Thursday, July 13, 2006

Cat and Mouse Games on Border that is 'our Front Line with Iran'

Con Coughlin, The Telegraph:
High in the mountains that delineate Israel's northern border with Lebanon, Israeli troops have spent the past year engaged in a deadly game of cat and mouse with Iranian-backed fighters from the radical Islamic Hizbollah militia.

On a visit to the hotly-contested border area earlier this year, it was clear that at key sectors along the 60-mile border the Israeli defensive positions were less than 50 yards from their Hizbollah foes.

The Israeli soldiers serving on the front line were under no illusions about Hizbollah's deadly intent.

"There's nothing they'd like more than to kidnap an Israeli soldier," said the senior Israeli army officer with me. "It's just the kind of publicity stunt they crave. Every time we go out on patrol we know we might run into a Hizbollah ambush."

Yesterday the officer's predictions proved correct when Hizbollah said it had taken not one but two Israeli soldiers hostage during a raid into northern Israel codenamed "truthful promise". READ MORE

Israeli military commanders have become increasingly concerned about Hizbollah's activities in southern Lebanon since Syria was forced to withdraw its forces last year. In recent months, Hizbollah has built a network of sophisticated control towers and monitoring stations along the length of the border with Israel.

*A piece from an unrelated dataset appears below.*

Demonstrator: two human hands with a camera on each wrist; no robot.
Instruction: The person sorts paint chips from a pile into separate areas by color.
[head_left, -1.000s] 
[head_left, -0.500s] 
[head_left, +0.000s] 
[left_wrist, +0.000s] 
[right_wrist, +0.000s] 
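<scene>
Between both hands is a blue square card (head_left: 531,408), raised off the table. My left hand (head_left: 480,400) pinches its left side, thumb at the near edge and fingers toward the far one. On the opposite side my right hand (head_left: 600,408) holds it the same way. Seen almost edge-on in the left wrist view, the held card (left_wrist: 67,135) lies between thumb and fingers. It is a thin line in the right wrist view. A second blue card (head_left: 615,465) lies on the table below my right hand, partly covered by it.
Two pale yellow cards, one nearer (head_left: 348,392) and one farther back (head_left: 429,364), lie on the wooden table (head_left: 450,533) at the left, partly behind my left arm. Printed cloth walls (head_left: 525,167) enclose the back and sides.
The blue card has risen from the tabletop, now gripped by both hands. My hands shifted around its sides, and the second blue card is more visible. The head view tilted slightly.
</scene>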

The new equipment, which has cost tens of millions of pounds, was paid for by Iran. Israeli officers have reported frequent sightings of Iranian military officials inspecting the new facilities and advising local Hizbollah commanders.

Although Hizbollah claims to be a Lebanese political party, it continues to function as an independent, armed militia in southern Lebanon where it was originally established in the 1980s by Iran's Revolutionary Guards.

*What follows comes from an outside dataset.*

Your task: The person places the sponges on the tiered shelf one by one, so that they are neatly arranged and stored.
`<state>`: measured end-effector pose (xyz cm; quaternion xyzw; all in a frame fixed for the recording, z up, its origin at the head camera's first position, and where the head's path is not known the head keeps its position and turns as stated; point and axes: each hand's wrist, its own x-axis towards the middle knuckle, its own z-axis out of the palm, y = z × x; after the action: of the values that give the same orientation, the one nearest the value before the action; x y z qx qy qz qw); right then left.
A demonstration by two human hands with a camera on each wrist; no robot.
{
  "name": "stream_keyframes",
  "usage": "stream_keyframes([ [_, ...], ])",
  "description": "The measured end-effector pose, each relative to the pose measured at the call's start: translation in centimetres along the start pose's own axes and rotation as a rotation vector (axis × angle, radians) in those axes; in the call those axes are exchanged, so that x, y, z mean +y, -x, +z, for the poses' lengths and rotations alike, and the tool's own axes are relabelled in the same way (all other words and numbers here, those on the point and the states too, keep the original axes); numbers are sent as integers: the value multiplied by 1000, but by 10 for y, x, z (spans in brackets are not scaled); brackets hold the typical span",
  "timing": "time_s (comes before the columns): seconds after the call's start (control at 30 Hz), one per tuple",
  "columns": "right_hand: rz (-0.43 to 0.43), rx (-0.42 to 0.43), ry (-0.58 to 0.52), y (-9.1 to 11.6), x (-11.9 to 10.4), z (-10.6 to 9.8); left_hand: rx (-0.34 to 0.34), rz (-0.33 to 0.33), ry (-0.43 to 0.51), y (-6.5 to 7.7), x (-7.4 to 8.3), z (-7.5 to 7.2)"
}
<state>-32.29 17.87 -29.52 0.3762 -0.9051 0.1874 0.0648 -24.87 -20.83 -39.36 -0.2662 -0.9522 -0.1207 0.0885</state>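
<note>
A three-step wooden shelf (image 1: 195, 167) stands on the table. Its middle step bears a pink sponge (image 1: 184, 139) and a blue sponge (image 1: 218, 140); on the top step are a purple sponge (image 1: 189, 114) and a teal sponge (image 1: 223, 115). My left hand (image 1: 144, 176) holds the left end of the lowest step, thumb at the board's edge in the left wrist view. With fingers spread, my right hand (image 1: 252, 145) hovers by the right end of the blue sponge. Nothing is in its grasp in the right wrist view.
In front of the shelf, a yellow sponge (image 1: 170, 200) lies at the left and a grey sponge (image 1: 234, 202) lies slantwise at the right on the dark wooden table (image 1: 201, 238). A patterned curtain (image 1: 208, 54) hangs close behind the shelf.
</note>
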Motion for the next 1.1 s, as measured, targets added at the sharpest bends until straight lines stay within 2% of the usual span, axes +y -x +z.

Hizbollah continues to enjoy close links with Iran to the extent that Israeli commanders regard the northern border as their "front line" with Iran.

In the past few months, Hizbollah militiamen have made several abortive attempts to kidnap Israeli soldiers. In one incident earlier this year 20 Hizbollah militiamen stormed a farm house close to the border in the mistaken belief that a group of Israeli soldiers had taken shelter inside. They were victims of an elaborate trap set by the Israeli army and most of the Hizbollah attackers were killed in the ensuing shoot-out.

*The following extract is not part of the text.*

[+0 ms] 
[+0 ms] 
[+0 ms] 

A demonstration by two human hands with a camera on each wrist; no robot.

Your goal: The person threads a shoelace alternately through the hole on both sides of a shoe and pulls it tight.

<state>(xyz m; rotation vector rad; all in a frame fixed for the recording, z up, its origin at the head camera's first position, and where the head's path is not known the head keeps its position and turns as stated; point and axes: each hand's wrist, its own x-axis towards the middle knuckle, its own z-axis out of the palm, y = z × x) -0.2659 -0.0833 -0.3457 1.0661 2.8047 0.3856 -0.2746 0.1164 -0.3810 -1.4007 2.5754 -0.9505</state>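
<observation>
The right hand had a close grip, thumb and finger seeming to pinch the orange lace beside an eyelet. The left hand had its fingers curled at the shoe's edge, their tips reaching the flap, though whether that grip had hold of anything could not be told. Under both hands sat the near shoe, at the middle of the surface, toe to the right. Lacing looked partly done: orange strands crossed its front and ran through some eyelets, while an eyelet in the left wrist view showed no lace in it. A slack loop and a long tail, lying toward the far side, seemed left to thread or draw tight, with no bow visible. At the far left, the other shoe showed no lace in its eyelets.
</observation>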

Until yesterday's abductions, Hizbollah has been able to act with relative impunity in southern Lebanon because Israel has been keen to establish good relations with the new Lebanese government. This has inhibited the Israelis from taking pre-emptive action to diminish the threat posed by Hizbollah.

Israel is unlikely to be inhibited in its response to yesterday's abductions, even though the two Israeli soldiers will by now most likely be hidden away in a basement in the Hizbollah-controlled southern suburbs of Beirut.